Meet the decapitating ant fly.
These guys live up to their name because they do just that: remove the heads of ants… from the inside out.
Making it one of the animal world’s most skilled predators.
Here’s how it all goes down.
Female flies will hover a few millimeters from their target ant.
Once in position, they swoop in and inject the ant with their egg.
The fly has a special hypodermic needle-like ovipositor that deposits the egg in the ant’s membrane right between its legs.
Eventually the egg hatches, and the maggot squirms its way through the ant’s body to its brain, where it lives off of its host’s bodily fluids for weeks.
Oh, and the maggot has total control over the ant’s mind.
And it’s pretty sophisticated about it.
When an ant is invaded by a parasite, the colony typically notices its unusual behavior and the ant is exiled.
But ants invaded by this maggot act pretty normal, likely because the maggot needs the ant to keep eating so it can keep living off of it.
Normally, when ants die, they go to a hot, dry place to do so in order to prevent fungi and other pathogens from hurting other ants.
But not so with this parasite.
When the larva is ready to make its debut, it makes the ant go to an area of high humidity so it can properly develop when it emerges.
Once in place, the larva releases a chemical that dissolves the ant’s membrane
And the ant’s head eventually falls off.
The larva eats away at the tissue and membrane until the head is hollow, and begins to pupate inside.
A few weeks later, a new ant-decapitating fly emerges.
Talk about a dramatic entrance.
But it’s actually a pretty smart and sophisticated strategy when you think about it.
Life, uh, finds a way.
These horrifying flies were discovered over twenty years ago by an entomologist named Sanford Porter.
Porter was in South America studying fire ants when he noticed that their population was significantly lower than the ones in North America.
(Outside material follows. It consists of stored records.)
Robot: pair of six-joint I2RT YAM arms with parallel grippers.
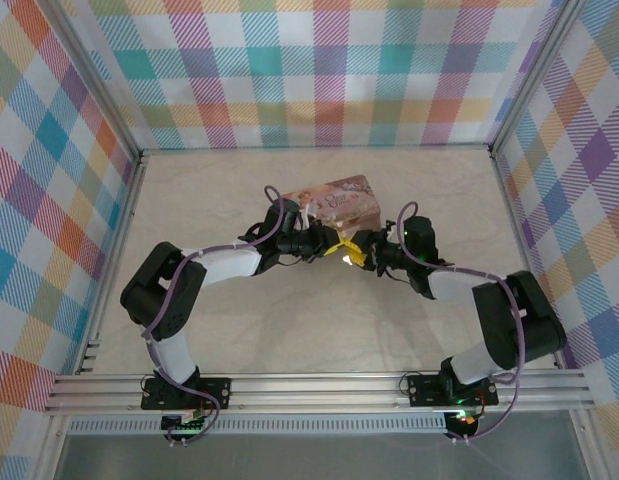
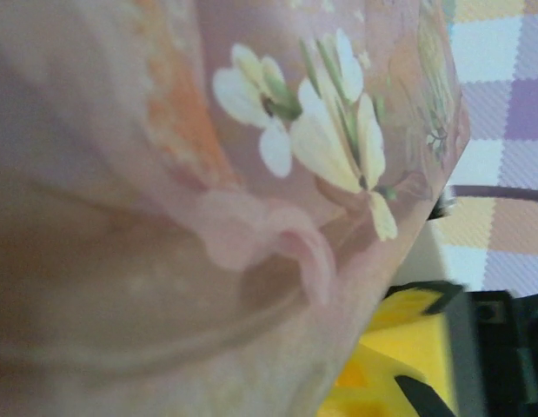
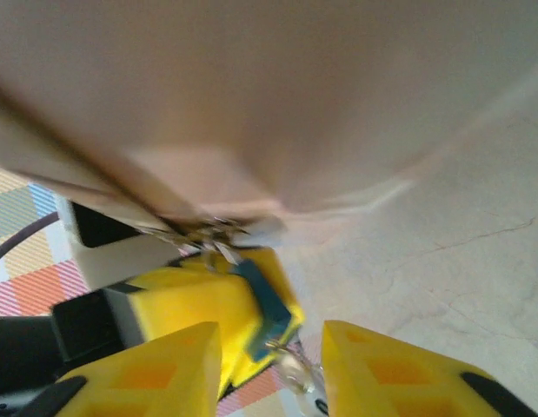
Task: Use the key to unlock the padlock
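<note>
The small blue padlock (image 3: 267, 304) hangs from the hasp of the pink picture tin (image 1: 339, 198), and my left gripper (image 1: 334, 246) is shut on it, with yellow fingers (image 3: 190, 300) on either side. The key (image 3: 296, 372), a small shiny blurred piece, sticks out of the padlock's lower end. My right gripper (image 3: 273, 346) is open. Its two yellow fingertips stand apart on either side of the key without touching it. In the left wrist view the tin's flowered side (image 2: 251, 174) is pressed close to the camera, and a yellow finger (image 2: 408, 356) shows at the lower right.
The tin sits tilted at mid-table on the pale marbled surface (image 1: 239, 320). Both arms reach in from the near rail (image 1: 309, 385) and meet just in front of the tin. Checked cloth walls (image 1: 309, 70) close off the back and sides.
</note>
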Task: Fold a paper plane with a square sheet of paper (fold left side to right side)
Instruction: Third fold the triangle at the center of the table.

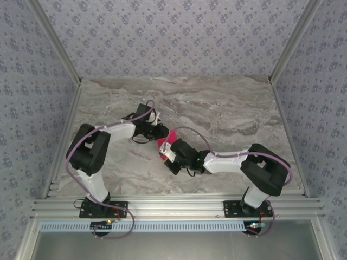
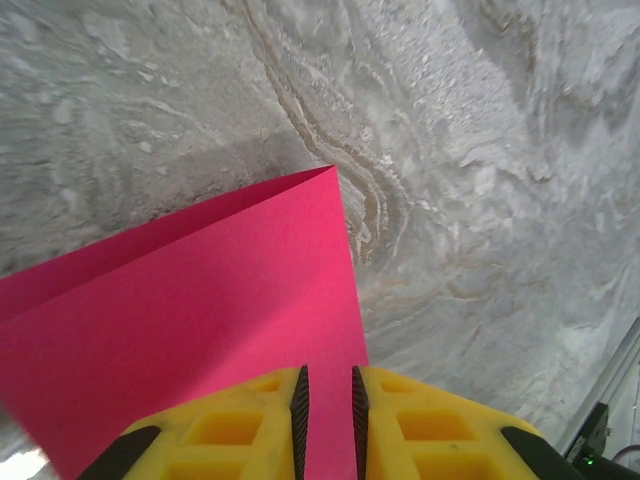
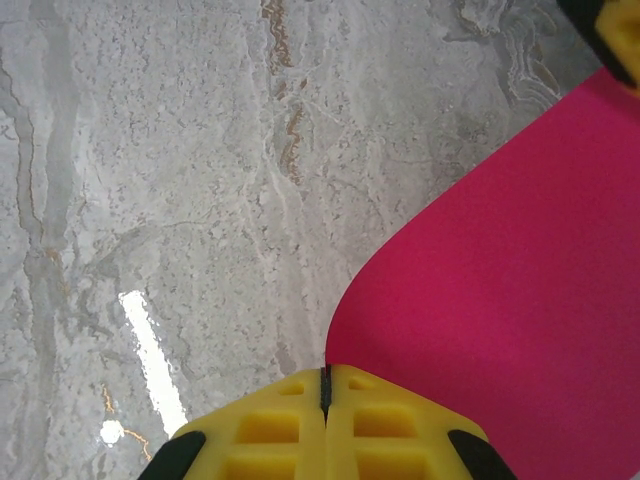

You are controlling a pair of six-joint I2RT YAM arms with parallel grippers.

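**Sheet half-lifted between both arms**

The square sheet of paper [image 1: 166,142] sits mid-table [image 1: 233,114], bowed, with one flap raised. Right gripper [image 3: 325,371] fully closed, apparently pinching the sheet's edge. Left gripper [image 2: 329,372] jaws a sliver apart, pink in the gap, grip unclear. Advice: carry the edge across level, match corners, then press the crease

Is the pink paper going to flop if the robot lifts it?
Probably floppy: the pink paper already bows in a curve. It is likely very light, since its edge looks thin. It probably keeps creases, as one layer lies sharply folded over another.
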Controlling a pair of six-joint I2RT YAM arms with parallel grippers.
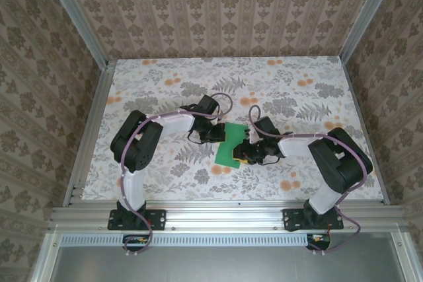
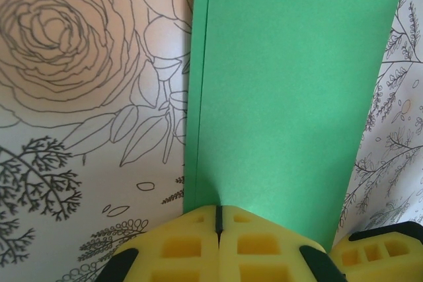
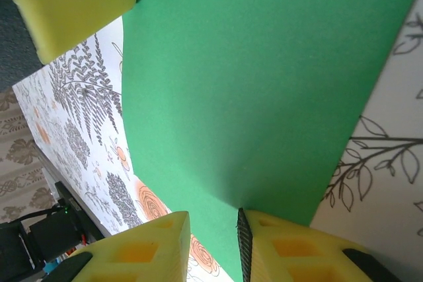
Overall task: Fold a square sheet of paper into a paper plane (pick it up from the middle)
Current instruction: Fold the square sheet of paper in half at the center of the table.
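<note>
The green sheet of paper [image 1: 230, 146] lies flat on the floral tabletop, doubled over into an upright rectangle. In the left wrist view the paper [image 2: 284, 97] shows a thin strip of lower layer along its left edge. My left gripper [image 2: 218, 219] is shut, its yellow tips resting on the paper's near end; from above it [image 1: 221, 133] sits at the sheet's upper left. My right gripper [image 3: 213, 219] is open, its jaws a finger-width apart over the paper [image 3: 251, 84], the right pad at the sheet's edge. From above it [image 1: 246, 155] is at the sheet's right side.
The floral tabletop [image 1: 165, 84] is boxed in by aluminium rails [image 1: 92, 130] and patterned walls on three sides. Both arms bend inward from their bases at the near edge. The other arm's yellow finger [image 3: 73, 4] reaches into the right wrist view's top left corner.
</note>
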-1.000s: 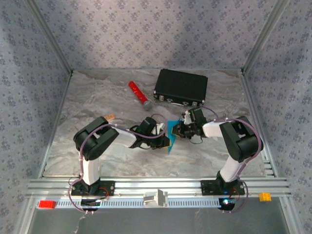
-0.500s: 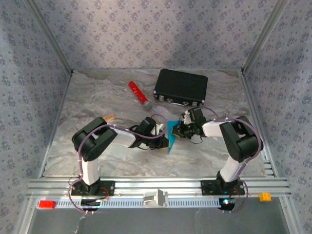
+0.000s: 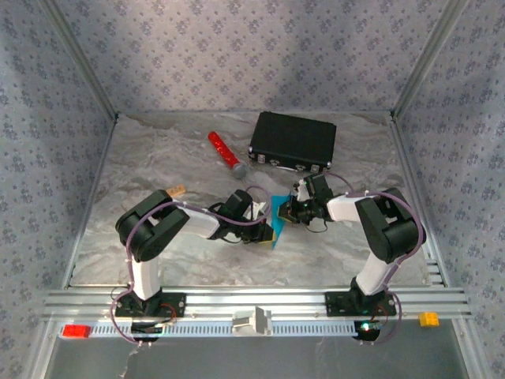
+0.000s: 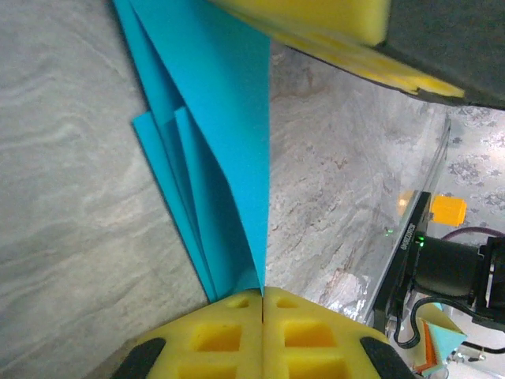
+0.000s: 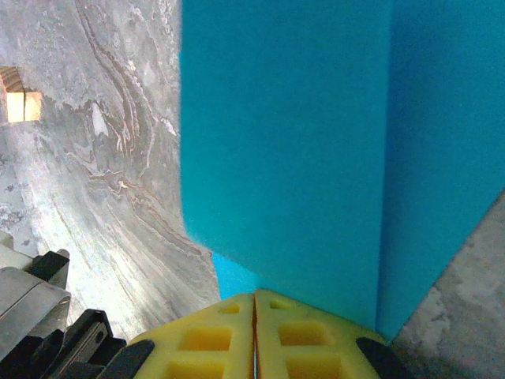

He gathered some dead ants and later found maggots in their bodies.
And after about 2 weeks…
Their heads fell off.
Exposing a pupa inside.
This gave Dr. Porter an idea: what if we introduced these flies to the U.S. as a way to curb the fire ant population here?
In 1997, he got approval to release the first species of South American ant-decapitating fly in the U.S., and has since released four more batches over the years.
And guess what?
Preliminary research shows a 10 to 20 percent drop in invasive fire ant populations.
So as terrifying as these flies may be, they might be our best defense against destructive fire ants.
Which, by the way, can swim; in case you didn’t know.
So as long as it means I can keep my head, I’m cool with these tiny flies.